The excellent examples of Soderbergh’s films that I mentioned above often have a sharply aware reflexive quality as well, smartly hidden in plain sight, that bends the frame of the movies from the characters to the actual real-life people making the movie. The production is sometimes built right into the story. Take the Ocean’s trilogy, or Logan Lucky. They feature a daring and staggeringly intelligent leader, who hatches a plot to pull of something ridiculous, ostensibly for commercial objectives and financial gain, but, eventually, for the damn fun of it. There’re the various team members, each a dextrous expert in their field, whose parts are intricately planned and rehearsed in advance, and whose brazen and precise efforts coalesce into a blossoming florescence of imagination, beauty, and temerity. There’s an implacable sense of wonder at their audacious accomplishments, but also in the way each step was executed to arrive at it. Soderbergh’s films are as much about the process as they are about the final product or achievement — and I mean that to apply both to the stories he tells in his movies and to the way that he makes them. Danny Ocean’s eleven (and his twelve, and thirteen) resemble nothing so much as an accomplished film crew, and their schemes are as preposterous as is the idea to make a movie out of them.

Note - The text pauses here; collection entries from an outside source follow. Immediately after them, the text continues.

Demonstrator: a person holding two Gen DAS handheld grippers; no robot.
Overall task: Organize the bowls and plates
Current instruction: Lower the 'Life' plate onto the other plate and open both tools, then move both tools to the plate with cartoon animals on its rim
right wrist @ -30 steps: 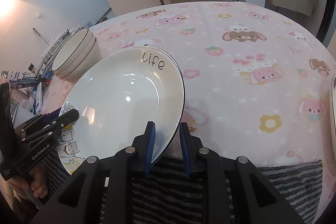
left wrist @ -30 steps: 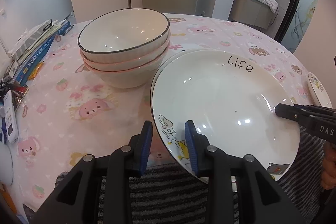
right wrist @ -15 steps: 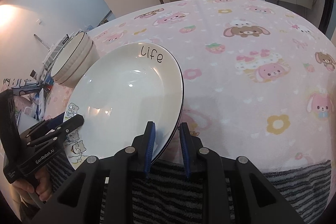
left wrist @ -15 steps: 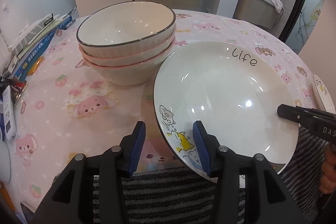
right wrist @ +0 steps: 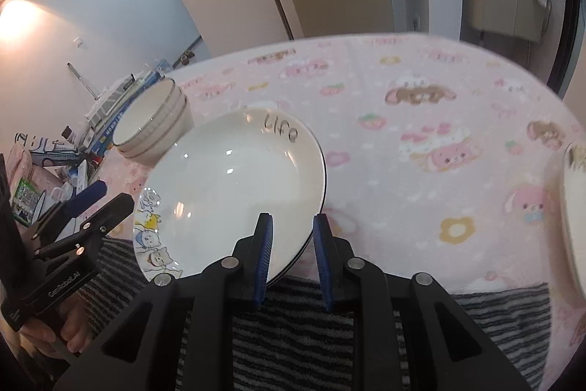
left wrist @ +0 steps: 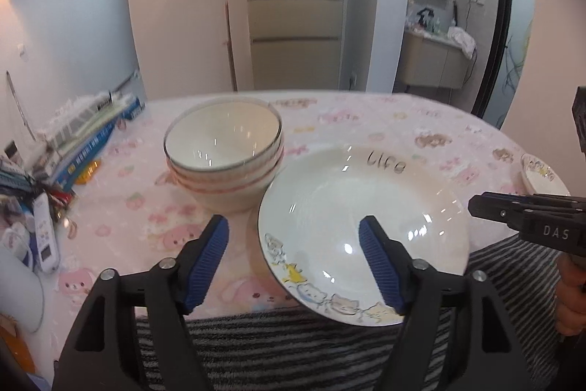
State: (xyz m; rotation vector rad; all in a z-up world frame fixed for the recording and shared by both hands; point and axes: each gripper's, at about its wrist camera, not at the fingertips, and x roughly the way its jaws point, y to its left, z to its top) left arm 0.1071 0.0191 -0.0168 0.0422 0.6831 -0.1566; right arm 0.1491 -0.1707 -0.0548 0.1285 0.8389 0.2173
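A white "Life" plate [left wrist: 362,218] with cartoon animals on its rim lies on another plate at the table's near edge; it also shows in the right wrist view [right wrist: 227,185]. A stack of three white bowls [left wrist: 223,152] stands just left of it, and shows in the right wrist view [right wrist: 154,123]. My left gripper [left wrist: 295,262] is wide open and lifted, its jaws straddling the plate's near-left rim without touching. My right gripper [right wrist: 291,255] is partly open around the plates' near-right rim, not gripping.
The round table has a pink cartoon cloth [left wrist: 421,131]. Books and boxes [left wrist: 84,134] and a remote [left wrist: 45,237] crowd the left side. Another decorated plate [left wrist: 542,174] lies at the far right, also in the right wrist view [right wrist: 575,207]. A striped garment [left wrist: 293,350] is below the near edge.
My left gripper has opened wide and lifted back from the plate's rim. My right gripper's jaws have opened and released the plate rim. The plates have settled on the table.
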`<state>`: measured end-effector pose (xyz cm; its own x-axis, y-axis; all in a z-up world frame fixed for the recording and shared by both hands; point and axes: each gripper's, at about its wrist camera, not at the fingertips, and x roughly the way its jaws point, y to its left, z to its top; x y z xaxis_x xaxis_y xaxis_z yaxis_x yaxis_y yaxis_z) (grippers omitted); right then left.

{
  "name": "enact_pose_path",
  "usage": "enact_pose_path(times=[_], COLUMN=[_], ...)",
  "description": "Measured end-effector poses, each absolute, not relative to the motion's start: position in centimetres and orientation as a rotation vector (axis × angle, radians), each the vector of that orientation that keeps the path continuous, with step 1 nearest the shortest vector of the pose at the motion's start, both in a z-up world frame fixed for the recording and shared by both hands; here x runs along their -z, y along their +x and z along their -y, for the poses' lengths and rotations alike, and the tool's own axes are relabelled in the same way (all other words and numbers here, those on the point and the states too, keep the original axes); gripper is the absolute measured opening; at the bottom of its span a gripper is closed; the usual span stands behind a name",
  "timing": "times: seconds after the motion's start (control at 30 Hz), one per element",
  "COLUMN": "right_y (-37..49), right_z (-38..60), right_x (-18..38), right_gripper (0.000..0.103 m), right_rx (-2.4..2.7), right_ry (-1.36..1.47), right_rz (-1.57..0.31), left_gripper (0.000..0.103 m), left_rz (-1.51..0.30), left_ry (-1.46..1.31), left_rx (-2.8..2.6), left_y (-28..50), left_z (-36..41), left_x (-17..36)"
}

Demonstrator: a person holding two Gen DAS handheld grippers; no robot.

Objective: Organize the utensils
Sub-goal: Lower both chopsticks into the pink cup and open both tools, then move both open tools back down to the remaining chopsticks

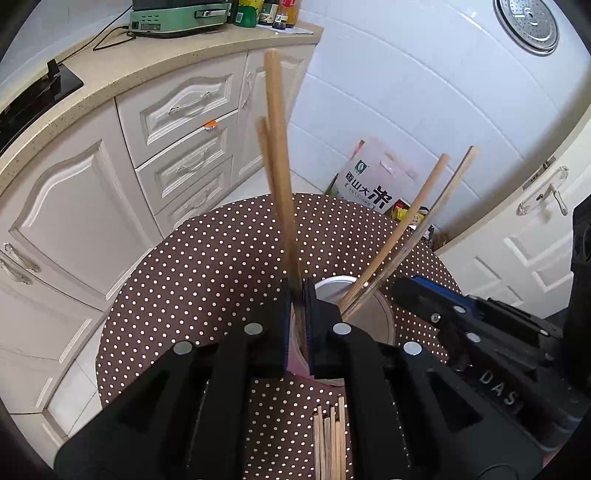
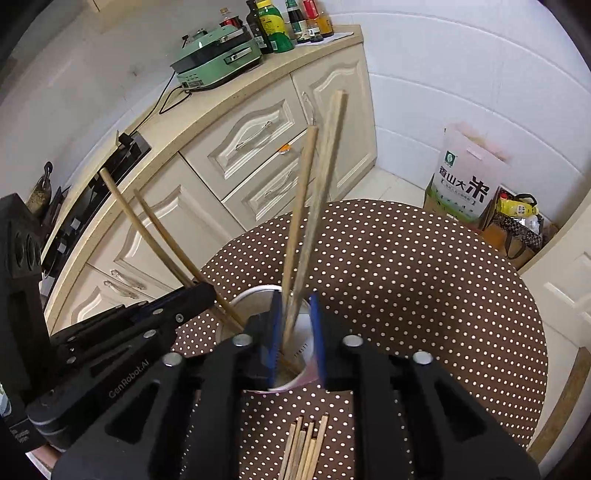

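A white cup point(image 1: 373, 317) stands on the round table with the brown dotted cloth point(image 1: 203, 277). My left gripper point(image 1: 297, 295) is shut on a pair of wooden chopsticks point(image 1: 280, 166) that stand nearly upright at the cup's left rim. In the right wrist view my right gripper point(image 2: 295, 299) hangs over the cup point(image 2: 255, 293) with its blue pads apart. A second pair of chopsticks point(image 2: 306, 206) stands loose between them, lower ends in the cup. Several more chopsticks point(image 2: 303, 450) lie on the cloth in front of the cup.
Cream kitchen cabinets point(image 1: 74, 206) with a counter run along the left. A green appliance point(image 2: 218, 59) and bottles point(image 2: 273, 26) stand on the counter, and a black hob point(image 2: 92, 206) is set into it. A rice bag point(image 1: 369, 184) leans on the tiled wall. A white door point(image 1: 535, 240) is at right.
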<state>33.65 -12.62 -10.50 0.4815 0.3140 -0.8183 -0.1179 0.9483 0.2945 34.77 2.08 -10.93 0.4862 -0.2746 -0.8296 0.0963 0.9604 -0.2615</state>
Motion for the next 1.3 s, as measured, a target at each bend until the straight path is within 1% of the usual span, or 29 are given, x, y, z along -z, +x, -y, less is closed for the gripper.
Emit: enact_pose_path(times=[0.03,0.07,0.13,0.17,0.2,0.23,0.33,0.9,1.3], right_y=[33.5,33.4,33.1,33.0,32.8,32.6,32.0,28.3,25.2], right_z=[12.7,12.8,13.3,13.5,13.8,14.1,14.7,17.6,17.9], right_x=[10.4,10.4,10.2,10.1,10.0,9.9,9.6,9.7,11.5], right_gripper=[0.029,0.032,0.044,0.046,0.048,0.052,0.058,0.058,0.059], right_rx=[-0.261,-0.255,-0.251,-0.25,-0.246,-0.236,-0.215,-0.167,-0.145], right_ry=[0.207,0.206,0.225,0.235,0.243,0.244,0.24,0.252,0.233], right_rz=[-1.035,-1.032,-1.03,-1.031,-1.028,-1.024,-1.013,-1.018,-1.074], left_gripper=[0.009,0.011,0.025,0.047,0.057,0.057,0.057,0.057,0.058], left_rz=[-1.044,-1.047,-1.055,-1.052,-1.038,-1.013,-1.009,-1.001,-1.039], left_ry=[-0.178,-0.172,-0.156,-0.152,-0.148,-0.145,-0.139,-0.121,-0.111], left_rx=[0.229,0.229,0.214,0.205,0.191,0.177,0.17,0.15,0.119], left_y=[34.7,34.6,34.3,34.2,34.0,33.7,33.2,29.9,26.3], left_z=[-2.0,-2.0,-1.9,-1.9,-2.0,-2.2,-2.4,-3.2,-3.9], left_x=[10.9,10.9,10.9,10.9,10.7,10.4,10.2,9.8,11.3])
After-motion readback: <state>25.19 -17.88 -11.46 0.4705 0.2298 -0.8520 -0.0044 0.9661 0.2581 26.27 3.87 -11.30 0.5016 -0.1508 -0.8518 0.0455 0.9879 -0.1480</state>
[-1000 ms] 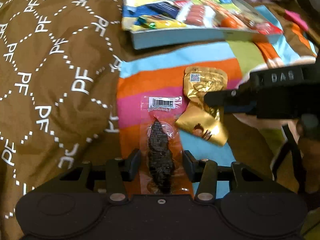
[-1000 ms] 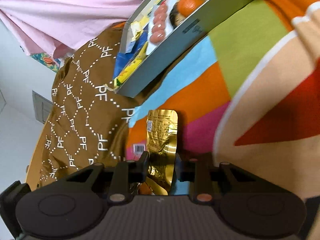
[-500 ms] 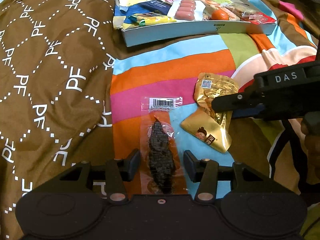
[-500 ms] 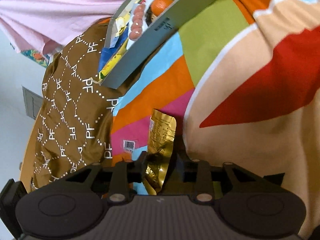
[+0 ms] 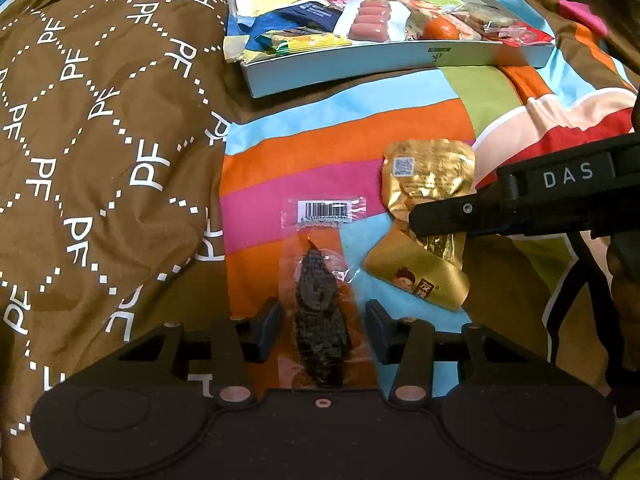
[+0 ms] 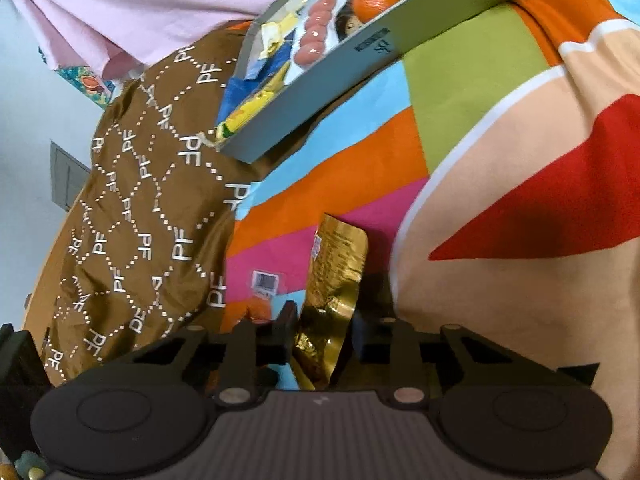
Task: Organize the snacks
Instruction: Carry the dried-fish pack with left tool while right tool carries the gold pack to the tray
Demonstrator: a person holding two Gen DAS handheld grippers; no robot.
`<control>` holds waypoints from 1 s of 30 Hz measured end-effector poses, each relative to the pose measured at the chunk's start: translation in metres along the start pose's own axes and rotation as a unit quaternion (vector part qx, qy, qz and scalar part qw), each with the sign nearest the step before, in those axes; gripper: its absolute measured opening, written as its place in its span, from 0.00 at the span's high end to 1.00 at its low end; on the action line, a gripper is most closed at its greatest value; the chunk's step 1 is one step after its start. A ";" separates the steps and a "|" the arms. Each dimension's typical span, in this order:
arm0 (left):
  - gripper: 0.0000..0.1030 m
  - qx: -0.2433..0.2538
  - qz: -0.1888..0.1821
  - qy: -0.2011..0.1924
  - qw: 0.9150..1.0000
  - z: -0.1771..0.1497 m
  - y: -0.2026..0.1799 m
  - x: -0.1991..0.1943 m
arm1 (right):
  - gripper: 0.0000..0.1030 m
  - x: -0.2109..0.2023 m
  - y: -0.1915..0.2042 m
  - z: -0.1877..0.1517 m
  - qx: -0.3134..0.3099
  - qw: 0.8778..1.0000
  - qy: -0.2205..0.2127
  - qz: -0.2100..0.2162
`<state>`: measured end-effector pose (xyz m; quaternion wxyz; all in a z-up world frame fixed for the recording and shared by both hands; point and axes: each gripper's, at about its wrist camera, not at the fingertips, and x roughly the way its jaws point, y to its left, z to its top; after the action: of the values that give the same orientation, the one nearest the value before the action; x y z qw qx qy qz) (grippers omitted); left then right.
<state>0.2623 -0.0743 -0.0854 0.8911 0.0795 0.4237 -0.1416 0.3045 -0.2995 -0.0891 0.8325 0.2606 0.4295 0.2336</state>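
A clear packet with a dark dried snack point(image 5: 320, 304) lies on the striped blanket between the fingers of my left gripper point(image 5: 323, 328), which is open around it with gaps on both sides. My right gripper point(image 6: 322, 338) is shut on a gold foil packet point(image 6: 334, 280) and holds it on edge; it also shows in the left wrist view point(image 5: 428, 184). A second gold packet point(image 5: 416, 276) with a cartoon face lies under it. The grey snack box point(image 5: 384, 62) sits at the far side, holding several snacks.
A brown quilt with white PF lettering point(image 5: 100, 140) covers the left side. The striped blanket point(image 5: 340, 140) lies under the packets. Pink cloth point(image 6: 140, 8) hangs behind the box. The right gripper's black body point(image 5: 560, 196) reaches in from the right.
The right gripper has lifted and turned with the gold packet. The left gripper has stayed open around the dark snack packet; its view drew back from the box, then eased closer.
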 end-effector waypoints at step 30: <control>0.54 -0.115 0.082 -0.138 0.980 0.103 0.006 -0.050 | 0.87 -0.061 0.023 0.050 -0.052 0.976 -0.208 0.043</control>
<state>0.3094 -0.0864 0.0185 0.9528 -0.0096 0.3023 -0.0280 0.3101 -0.3316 -0.0138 0.9053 0.2780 0.2222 0.2318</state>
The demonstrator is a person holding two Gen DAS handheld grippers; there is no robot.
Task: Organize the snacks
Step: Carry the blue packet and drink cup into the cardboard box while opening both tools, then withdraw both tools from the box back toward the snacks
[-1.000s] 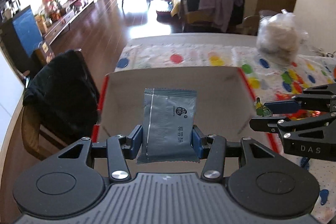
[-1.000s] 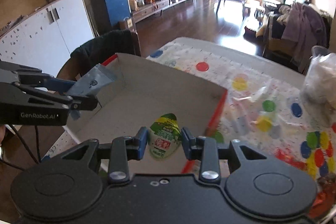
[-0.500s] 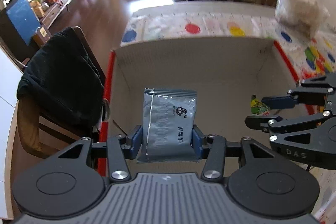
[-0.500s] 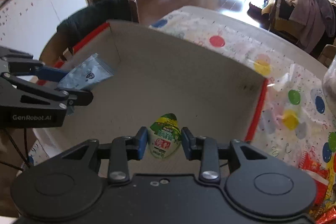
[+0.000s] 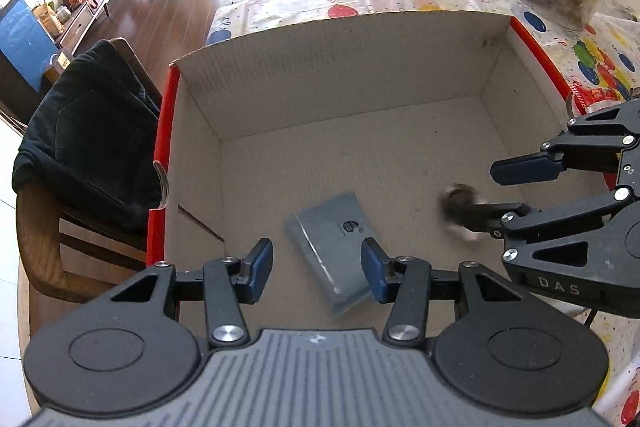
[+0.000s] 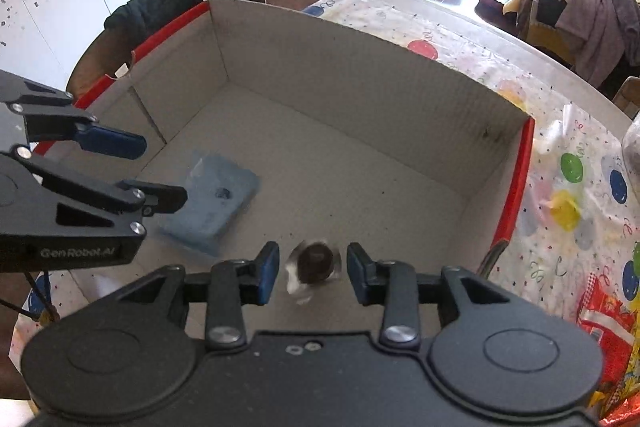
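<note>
Packet [image 5: 334, 239] lies in box [image 5: 340, 67], long axis diagonal; both tools [image 5: 317, 269] [image 6: 313, 273] wide.

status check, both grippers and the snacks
Left gripper open, right gripper open. Blue packet and small snack, blurred, in cardboard box. Nothing blocking.

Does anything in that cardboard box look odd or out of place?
Only one thing: a small round snack between the open right gripper is a blur, apparently mid-fall. The blue packet lies askew inside the box.
</note>
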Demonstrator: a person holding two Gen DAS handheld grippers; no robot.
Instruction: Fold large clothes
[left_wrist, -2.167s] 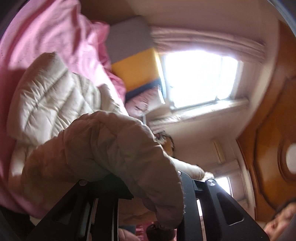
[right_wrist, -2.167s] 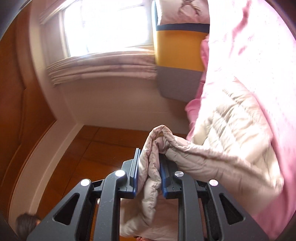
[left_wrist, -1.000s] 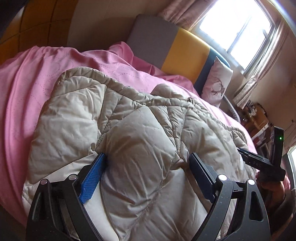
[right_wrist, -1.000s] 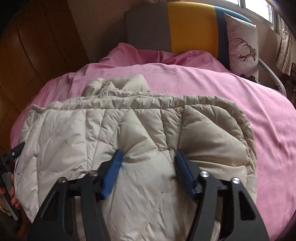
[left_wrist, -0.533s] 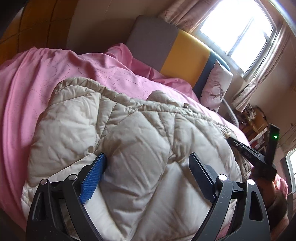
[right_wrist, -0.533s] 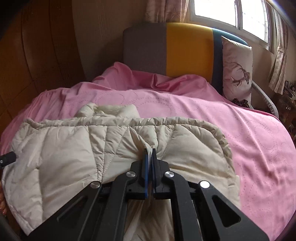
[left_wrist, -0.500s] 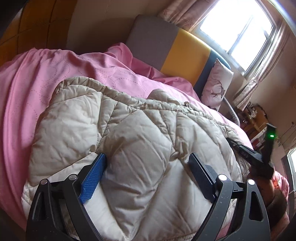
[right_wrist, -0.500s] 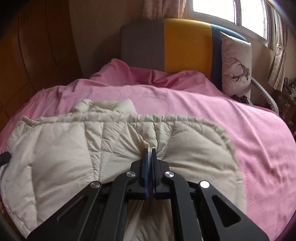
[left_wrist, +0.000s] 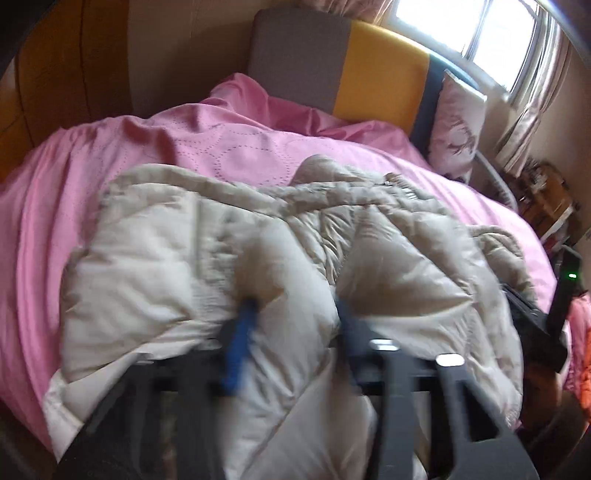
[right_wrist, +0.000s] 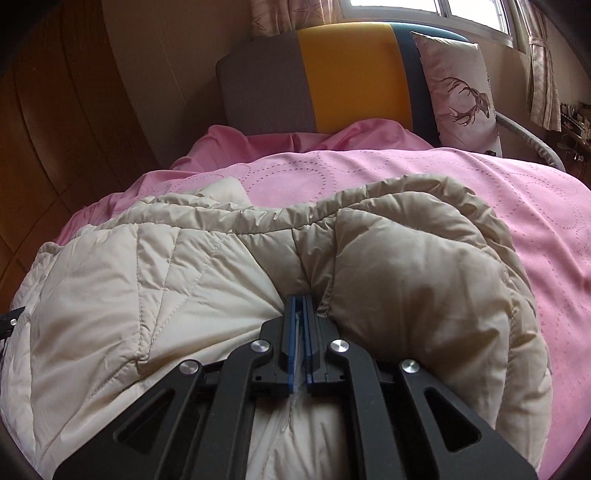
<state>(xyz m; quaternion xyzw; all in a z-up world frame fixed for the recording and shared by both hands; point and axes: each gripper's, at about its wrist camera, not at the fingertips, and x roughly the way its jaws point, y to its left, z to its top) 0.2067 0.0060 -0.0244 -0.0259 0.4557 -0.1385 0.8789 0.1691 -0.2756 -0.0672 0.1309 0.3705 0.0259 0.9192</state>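
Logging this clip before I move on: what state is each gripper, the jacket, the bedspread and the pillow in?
Left gripper: closing, jacket fabric between its jaws.
Right gripper: shut on a pinch of jacket.
Beige puffer jacket: folded over, lying on the bed.
Pink bedspread: spread out, wrinkled.
Deer pillow: upright against the headboard.

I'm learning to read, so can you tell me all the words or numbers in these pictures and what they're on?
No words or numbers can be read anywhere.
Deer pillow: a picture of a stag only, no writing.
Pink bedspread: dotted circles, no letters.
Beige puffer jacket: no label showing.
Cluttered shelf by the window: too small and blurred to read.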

Perhaps Soderbergh fancies himself a Danny Ocean or a Jimmy Logan, and I wouldn’t blame him for his presumption: based on the consistently admirable and pleasurable results that arise from whatever he turns his attention to, he posses a rare and valuable gift to run a crew and draw the best kind of work out of them. What I missed in Unsane — although only in hindsight, since the experience of watching it is so engrossing in the moment — is that same kind of reflexiveness, an element in the drama or in the filming of it that turns its view back on the way that very drama or filming was devised and executed. The happy news has already come that Soderbergh is finishing production on his next iPhone-shot film, which should be released before long. His experiment here was a success, and, hopefully, there we’ll be able to see the awesome and inspiring development of its results.